Jesus uses the words of the Prophet Isaiah to criticize the Pharisees for wanting to enforce the Jewish tribalism and to make religion just a practice of external rituals and severe doctrines:

“This people honors me with their lips, but their hearts are far from me…” (Matthew 15:8) Then, Jesus added a powerful insight into who is righteous and who is not.

“The things that come from within are what defile — evil thoughts, unchastity, theft, murder, adultery, greed, malice, deceit, licentiousness, envy, blasphemy, arrogance and folly.”

The Book of Deuteronomy speaks about the commandments that God gave us.  God tells us not to add or subtract one thing from them.  Too often, we have received them and treated them as rules to be broken, now and then, rather than the wisdom of God broken down for simple people to include as the just way to live.

“Thus, will you give evidence of your wisdom and intelligence for the nations,” it was written.

The commandments were meant to draw us closer to God and enable us to give witness of how close God was to us by the way that we practiced them.

St. Paul shares with us today that God gives birth to the truth in our lives through how we live the truth.  God is the “Father of Lights.”  God plants His Word in our hearts and lives.  We are “doers” for others of what God has done for us.

“Religion that is pure,” St. Paul writes, “is to care for orphans and widows in their affliction, and to keep oneself unstained by the world.”

(Those were the two groups that especially needed help in the latter part of the 1st century because they were left completely to fend for themselves.  They were the most human of the humans and needed the most respect and help.)

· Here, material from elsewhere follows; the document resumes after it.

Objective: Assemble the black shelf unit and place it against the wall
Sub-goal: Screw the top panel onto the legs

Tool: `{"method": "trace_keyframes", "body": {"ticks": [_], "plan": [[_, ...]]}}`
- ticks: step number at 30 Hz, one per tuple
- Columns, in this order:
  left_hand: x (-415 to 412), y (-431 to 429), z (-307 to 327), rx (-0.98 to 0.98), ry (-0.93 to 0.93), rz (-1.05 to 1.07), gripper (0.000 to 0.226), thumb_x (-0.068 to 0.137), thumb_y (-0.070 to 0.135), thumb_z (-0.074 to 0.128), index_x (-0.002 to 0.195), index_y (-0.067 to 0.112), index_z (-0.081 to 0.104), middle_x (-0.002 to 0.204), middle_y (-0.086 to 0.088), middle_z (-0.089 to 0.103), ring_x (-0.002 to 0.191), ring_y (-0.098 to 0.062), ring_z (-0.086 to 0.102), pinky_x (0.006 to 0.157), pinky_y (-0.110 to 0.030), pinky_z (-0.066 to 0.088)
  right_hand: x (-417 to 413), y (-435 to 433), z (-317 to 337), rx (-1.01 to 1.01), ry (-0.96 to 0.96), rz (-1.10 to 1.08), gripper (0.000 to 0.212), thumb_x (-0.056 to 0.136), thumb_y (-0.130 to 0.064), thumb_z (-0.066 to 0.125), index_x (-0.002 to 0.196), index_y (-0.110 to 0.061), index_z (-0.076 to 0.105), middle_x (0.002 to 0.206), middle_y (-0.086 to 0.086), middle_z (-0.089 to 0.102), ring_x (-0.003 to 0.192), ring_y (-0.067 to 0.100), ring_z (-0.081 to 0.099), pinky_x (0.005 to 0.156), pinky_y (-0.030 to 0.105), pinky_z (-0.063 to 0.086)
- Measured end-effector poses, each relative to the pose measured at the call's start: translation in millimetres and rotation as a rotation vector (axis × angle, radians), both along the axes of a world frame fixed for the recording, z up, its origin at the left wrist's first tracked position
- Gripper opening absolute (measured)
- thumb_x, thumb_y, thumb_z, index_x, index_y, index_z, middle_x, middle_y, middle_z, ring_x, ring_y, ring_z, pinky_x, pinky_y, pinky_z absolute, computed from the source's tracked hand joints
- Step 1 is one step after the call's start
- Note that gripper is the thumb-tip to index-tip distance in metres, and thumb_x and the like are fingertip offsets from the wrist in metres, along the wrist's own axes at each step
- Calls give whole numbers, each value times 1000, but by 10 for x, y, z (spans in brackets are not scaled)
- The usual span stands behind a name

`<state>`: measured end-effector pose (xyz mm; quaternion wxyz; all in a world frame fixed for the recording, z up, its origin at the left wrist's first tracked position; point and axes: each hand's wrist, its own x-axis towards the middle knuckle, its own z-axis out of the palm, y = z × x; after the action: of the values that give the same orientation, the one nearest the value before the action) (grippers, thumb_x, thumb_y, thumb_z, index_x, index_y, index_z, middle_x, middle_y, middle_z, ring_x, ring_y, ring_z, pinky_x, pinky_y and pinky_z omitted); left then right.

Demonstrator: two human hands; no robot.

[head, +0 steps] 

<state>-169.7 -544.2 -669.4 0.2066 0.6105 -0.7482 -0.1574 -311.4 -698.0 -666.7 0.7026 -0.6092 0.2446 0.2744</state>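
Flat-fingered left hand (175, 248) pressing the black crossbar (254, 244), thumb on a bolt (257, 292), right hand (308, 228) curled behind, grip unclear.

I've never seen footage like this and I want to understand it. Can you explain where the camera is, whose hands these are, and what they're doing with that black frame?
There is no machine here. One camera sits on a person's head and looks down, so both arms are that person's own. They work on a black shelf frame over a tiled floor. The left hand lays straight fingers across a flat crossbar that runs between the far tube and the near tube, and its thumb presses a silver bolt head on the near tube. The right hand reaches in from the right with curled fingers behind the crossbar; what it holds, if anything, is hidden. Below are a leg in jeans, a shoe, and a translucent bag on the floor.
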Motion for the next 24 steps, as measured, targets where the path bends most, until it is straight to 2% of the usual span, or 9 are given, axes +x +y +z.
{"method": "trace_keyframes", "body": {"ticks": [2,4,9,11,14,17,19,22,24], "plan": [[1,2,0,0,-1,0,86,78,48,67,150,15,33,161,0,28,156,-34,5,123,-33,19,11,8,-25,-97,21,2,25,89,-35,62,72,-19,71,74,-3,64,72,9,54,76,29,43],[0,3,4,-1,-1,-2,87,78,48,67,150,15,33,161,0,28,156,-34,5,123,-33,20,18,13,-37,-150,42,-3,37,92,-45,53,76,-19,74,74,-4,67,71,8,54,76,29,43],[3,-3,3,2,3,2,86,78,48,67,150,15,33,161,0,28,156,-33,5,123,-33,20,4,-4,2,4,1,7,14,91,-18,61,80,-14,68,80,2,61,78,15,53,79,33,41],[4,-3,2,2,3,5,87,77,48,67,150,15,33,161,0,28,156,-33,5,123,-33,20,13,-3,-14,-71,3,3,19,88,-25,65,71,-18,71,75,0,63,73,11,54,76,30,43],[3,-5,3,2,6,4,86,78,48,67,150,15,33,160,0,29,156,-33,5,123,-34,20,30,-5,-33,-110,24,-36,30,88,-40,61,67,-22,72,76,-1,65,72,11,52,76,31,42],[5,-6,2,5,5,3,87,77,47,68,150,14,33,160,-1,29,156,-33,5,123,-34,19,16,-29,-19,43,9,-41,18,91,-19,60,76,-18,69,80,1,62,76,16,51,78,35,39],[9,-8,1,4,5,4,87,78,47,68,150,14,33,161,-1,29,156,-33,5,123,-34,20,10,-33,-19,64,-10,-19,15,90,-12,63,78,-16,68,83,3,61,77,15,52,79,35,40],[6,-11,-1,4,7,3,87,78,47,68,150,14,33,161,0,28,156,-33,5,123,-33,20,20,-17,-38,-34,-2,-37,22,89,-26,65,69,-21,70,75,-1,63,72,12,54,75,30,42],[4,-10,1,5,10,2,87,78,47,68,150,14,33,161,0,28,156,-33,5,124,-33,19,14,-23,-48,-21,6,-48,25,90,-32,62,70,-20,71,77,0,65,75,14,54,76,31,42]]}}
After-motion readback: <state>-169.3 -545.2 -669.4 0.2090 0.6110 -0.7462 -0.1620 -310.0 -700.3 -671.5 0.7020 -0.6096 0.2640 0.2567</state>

We do not leave the Love of God or neighbor on a shelf of “Theory.”  We do not cover it with a veneer of piety, practice and doctrine.

We practice it one human being to and for another human being, every day, every moment of every day.  This is “the religion” that is pure and undefiled before God who is the Father of Lights.

In his Encyclical letter, “Fratelli Tutti” last year, Pope Francis takes us back to the beginning, to the Book of Genesis — to the fundamental awareness and principle that to be human is the first grace bestowed upon us by God.

This fundamental truth has always been hiding there in the Book of Genesis — that God created Adam, from the soil, the humus of dirt and breathed into us the breath of life.  Then, God made us in his image and likeness.  How we are human reflects the image and the likeness of God.  What a gift!  What a treasure!  What a responsibility!

Jesus becomes the Third Incarnation to show us what we fail to understand about our humanness.  We become the Fourth Incarnation when and as we begin to be who created us.